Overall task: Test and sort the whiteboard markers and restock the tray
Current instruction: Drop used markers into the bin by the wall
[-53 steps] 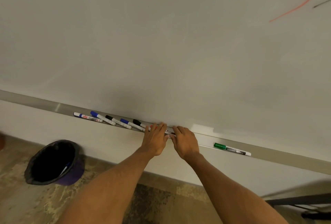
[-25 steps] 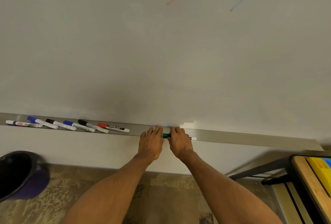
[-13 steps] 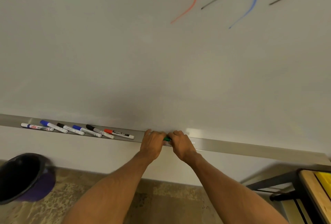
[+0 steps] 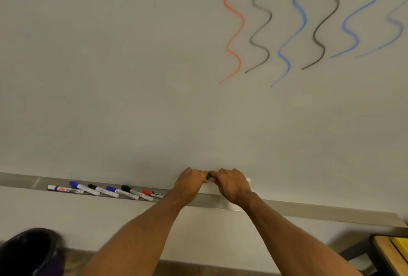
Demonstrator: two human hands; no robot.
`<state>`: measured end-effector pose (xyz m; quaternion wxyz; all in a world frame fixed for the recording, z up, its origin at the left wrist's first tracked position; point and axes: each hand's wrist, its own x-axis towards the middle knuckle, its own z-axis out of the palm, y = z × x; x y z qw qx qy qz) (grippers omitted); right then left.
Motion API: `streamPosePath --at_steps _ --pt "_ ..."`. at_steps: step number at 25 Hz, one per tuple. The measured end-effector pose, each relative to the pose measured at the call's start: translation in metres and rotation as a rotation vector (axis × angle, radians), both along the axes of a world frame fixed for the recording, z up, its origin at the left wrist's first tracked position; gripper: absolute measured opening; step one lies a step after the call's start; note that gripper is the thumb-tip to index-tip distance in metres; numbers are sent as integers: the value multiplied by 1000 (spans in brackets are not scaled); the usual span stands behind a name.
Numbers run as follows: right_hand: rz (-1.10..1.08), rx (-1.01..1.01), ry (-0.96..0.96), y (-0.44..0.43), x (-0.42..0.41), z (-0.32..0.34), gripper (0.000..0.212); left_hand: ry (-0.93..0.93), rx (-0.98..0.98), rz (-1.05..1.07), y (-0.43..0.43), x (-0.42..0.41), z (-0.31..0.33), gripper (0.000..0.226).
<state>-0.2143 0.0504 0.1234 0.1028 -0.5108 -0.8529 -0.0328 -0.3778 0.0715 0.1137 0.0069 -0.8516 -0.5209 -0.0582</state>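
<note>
Curled fingers (image 4: 199, 174) of the left hand (image 4: 190, 181) and the right hand (image 4: 231, 184) meet knuckle to knuckle, both gripping one green marker (image 4: 208, 177). Only a sliver of its green shows between them, and a white end pokes out past the right hand. The marker sits level, just above the tray (image 4: 309, 211) and close to the whiteboard (image 4: 132, 77).

This looks like the uncapping step before a test stroke. The left hand seems to be on the cap, though the fingers hide the join. The next move calls for a straight pull apart, then a lift to bare board beside the wavy test lines (image 4: 234, 30).

Other markers (image 4: 106, 190) lie in a row on the tray to the left. A dark bin (image 4: 26, 251) stands on the floor below them, and a table corner (image 4: 384, 251) shows at the right.
</note>
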Motion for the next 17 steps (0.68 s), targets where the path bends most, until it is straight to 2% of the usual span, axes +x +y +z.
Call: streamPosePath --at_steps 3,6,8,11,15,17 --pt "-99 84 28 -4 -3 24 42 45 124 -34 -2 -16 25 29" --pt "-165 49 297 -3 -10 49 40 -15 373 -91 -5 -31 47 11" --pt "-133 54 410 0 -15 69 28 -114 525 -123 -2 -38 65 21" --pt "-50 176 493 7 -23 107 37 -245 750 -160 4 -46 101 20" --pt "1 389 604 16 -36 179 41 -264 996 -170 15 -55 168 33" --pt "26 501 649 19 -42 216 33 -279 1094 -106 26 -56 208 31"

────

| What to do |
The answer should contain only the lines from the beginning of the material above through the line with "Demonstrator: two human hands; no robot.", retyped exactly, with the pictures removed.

| Result for this task |
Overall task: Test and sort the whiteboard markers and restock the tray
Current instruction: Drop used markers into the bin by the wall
[-53 steps] 
[-25 steps] 
[-13 steps] 
[+0 steps] 
Demonstrator: two human hands; no robot.

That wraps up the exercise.